Are you seeing softness in the U. S. valuations? What are you seeing? I’m just curious in the U. S. Are you seeing opportunities? So, again, if you are seeing softness on the valuation side, maybe it’s a buying opportunity. Just curious, kind of buy sell, both sides of the spectrum, what are you seeing?

Fernando Angelucci: Yeah, so this is kind of, I look at this as a three part question. So as opposed to breaking things down over the last year, year and a half, two years, what I’ve noticed is there was a period where rates have finally leveled off, Fed rates, then there was kind of a hysteria in the market because you had some collapses of large You know, banks, Signature Bank SVB, all these things that were occurring, that caused banks to realize that they are in a bad position if they had to liquidate those, you know, sub 1 percent treasuries that they were holding on their book.

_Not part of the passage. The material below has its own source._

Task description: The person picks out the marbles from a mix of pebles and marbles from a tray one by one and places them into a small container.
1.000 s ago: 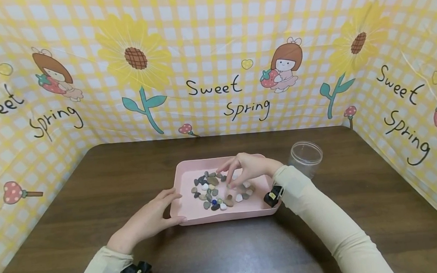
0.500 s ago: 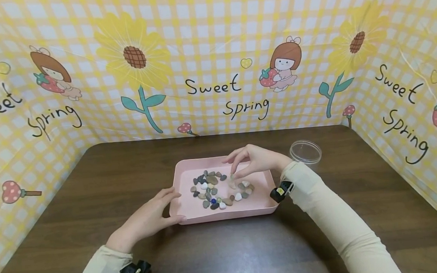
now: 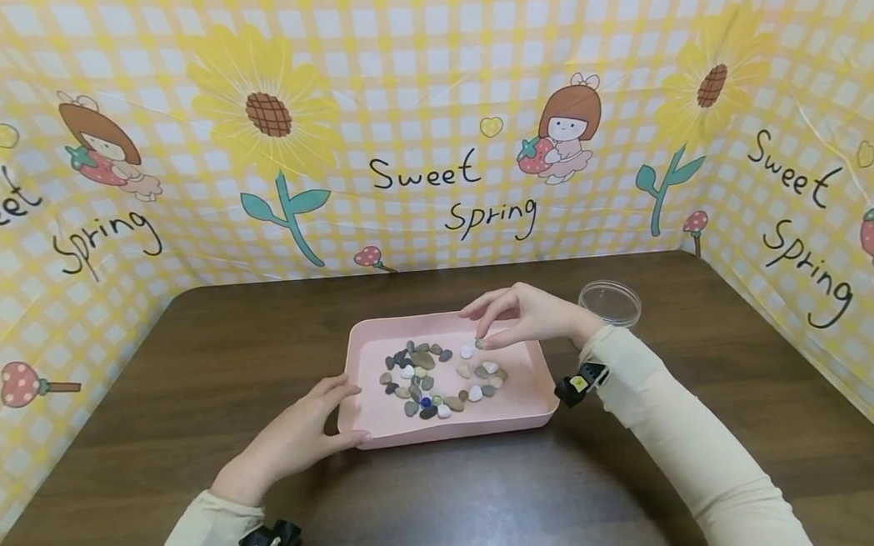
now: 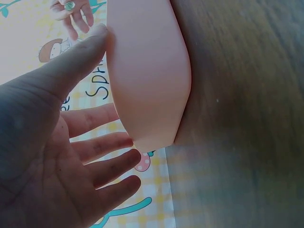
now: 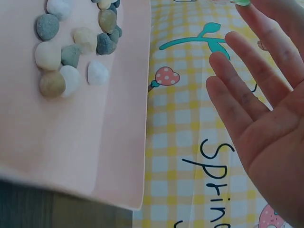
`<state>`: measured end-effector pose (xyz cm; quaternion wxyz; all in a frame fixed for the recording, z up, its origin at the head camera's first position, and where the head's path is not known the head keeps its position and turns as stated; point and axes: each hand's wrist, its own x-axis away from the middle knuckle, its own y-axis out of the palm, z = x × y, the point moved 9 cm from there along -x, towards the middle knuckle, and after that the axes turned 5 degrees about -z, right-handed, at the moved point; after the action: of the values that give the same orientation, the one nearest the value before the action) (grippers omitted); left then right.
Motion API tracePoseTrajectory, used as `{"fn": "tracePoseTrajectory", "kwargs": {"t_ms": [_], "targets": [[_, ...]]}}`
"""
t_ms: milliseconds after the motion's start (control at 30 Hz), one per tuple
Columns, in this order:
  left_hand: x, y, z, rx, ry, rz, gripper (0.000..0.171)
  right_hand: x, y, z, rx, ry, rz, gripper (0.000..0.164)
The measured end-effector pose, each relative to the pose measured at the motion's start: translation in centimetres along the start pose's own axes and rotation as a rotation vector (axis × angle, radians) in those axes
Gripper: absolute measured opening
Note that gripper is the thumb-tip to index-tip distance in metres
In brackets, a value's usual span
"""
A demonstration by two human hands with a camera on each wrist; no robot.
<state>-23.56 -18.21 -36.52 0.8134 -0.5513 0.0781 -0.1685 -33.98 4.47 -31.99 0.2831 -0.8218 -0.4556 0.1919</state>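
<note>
My right hand (image 3: 527, 313) pinches a clear green marble (image 3: 481, 344) between thumb and fingertips, over the back right of a pink tray (image 3: 521, 424). The marble (image 4: 70, 6) shows more plainly in the left wrist view; only a sliver of it reaches the top of the right wrist view. At the tray's left end my left hand (image 3: 299, 427) touches the rim with thumb and fingers spread around the front corner. Pebbles (image 3: 423, 361) in grey, white and tan lie in a curving line inside the tray. A white pebble (image 3: 466, 351) sits apart, just below the marble.
A clear round jar (image 3: 610, 302) stands behind the right sleeve, its lower part hidden. Among the pebbles is a dark blue marble (image 3: 426, 402). The brown table (image 3: 275, 325) meets a yellow checked cloth (image 3: 410, 82) at its back and sides.
My right hand has lifted the marble away from the pebbles and moved right and back, uncovering the white pebble. The forearm now covers more of the jar. My left hand stays put.
</note>
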Motion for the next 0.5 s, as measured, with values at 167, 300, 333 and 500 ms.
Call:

So because of that, not only did underwriting departments, let’s say towards Q3, Q4 of 2023, get extremely conservative, but in addition to being conservative, offering lower leverage, asking for, you know, one, two and a half, one, three, one, four debt cover, they would also stress test. Their rate that they were giving you by an additional hundred basis points.

And that’s how they would, they would run their DSCR calculation. So in some deals that I was applying for, they would come back and it would come out to like 43 percent leverage, 38 percent leverage. And then on top of that, the banks that are extremely conservative and that were very concerned about deposits.

Requested that I bring an additional 10 to 20 percent of the loan balance in deposits that are locked up in CDs For the term of the loan which then further drop the leverage down. So now, you know an effective leverage I was getting offers in 20 to the 35, 40 percent range. Unless these things were cashflow in day one.

And as you know about me, I don’t buy stabilized property. I need the fourth Valley from my investors. So we’re always buying value add deals where we’re going to have to do some work. The previous owner didn’t run it like a real business. So that going in day one, DSR is not going to look very good or even better.

Or I guess worse for the bank on a value side is buying land and putting up new construction storage in areas where population is flocking, such as Florida, parts of the Southeast and the South, correct? So that was that current phase. But then the Fed decided to renew that one year program that they had where you could pledge your sub 1 percent treasuries at face value for a one year loan to the bank to help them with their liquidity issues and any potential bank runs that they saw on the horizon, real or not real.

And that allowed for some softening going into Q1 of 2024. We actually started to see a softening on the underwriting, no longer requesting deposit relationships with the bank. I mean, obviously the operating account for the property, but not bringing, you know, an additional 10, 20 percent of the loan balance and deposits, and we actually saw some reversion on rates.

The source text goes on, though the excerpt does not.